Георгий Димитров помрачнел. Тень легла на его высокий лоб.

— Выходит, отче, надо отказаться от революции?

Поп Андрей вздрогнул, сорвал с головы камилавку и положил ее на карту.

— От великого дела, — медленно произнес он, — мы не откажемся. Раз уж поп Андрей вытащил свою саблю из ножен, он на попятный не пойдет!

«Ай да святой отец!» — подумал про себя Димитров и вслух спросил:

— А все в ваших селах примкнули к восстанию?

Поп покачал головой.

— По дороге к тебе видел я одного земляка: расстелил мешок в тенечке и похрапывает. Мы революцию делаем, а он себе спит и в ус не дует. Эх, времени у меня не было, а то слез бы с коня да растолкал лежебоку.

— А ты почему оставил боевые позиции? — неожиданно спросил Димитров.

— Я делегат. Меня товарищи прислали за пушкой. Сломя голову скакал сюда через поле. Дайте нам вашу пушку, и мы разнесем в пух и прах эту казарму…

— Мы отправили пушку в Берковицу.

— Берковица уже взята. Отдайте приказ, чтоб как можно скорее вернули пушку. Меня народ за нею послал. Я без нее не уеду. Она мне заместо попадьи будет.

Димитров усмехнулся. Впервые за все эти тревожные и великие дни мимолетная улыбка озарила его суровое лицо.

— Отец Андрей, — сказал он и ткнул красным карандашом в одну из черных точек на карте, — враг здесь, в Бойчиновцах. Сегодня ночью мы расчистим железную дорогу на Лом. Как только семафор покажет, что путь свободен, — бери пушку и возвращайся к своим.

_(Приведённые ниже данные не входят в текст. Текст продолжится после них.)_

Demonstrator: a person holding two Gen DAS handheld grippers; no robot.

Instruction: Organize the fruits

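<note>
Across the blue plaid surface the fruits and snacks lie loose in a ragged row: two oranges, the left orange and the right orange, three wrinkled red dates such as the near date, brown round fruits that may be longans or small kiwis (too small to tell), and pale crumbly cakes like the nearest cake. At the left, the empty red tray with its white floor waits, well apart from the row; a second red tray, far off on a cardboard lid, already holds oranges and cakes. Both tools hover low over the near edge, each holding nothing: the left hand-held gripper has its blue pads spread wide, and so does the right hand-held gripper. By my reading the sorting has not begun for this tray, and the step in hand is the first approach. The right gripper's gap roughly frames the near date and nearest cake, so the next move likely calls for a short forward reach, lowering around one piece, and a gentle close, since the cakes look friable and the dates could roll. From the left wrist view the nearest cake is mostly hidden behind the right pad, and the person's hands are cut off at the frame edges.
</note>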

Димитров поднялся: разговор был окончен.

Поп Андрей просиял. Черная борода заколыхалась. Взволнованный до глубины души, шагнул он к народному вождю.

— Товарищ Димитров!

— Слушаю, отче!

— Позволь мне, старому медковскому попу, от всего сердца, как родного сына, обнять тебя. Я нынче ведь тоже был на митинге. Прискакал в тот самый момент, когда ты речь держал перед восставшим народом. Слушал я тебя, слушал и сказал себе: вот оно, поп! Искра брошена. Не спать, не есть, не знать усталости, не складывать оружия до тех пор, пока не сломим власть царя, генералов и банкиров. Отныне для меня нету пути назад! — торжественно произнес он.

И, раскинув огромные свои руки, поп Андрей заключил Димитрова в объятия, крепко прижал к груди и с жаром поцеловал в лоб. Потом сгреб со стола свою камилавку.

— Не поминай лихом, сынок, коли что! — воскликнул он, повернулся и выскочил вон из комнаты так же стремительно, как ворвался в нее.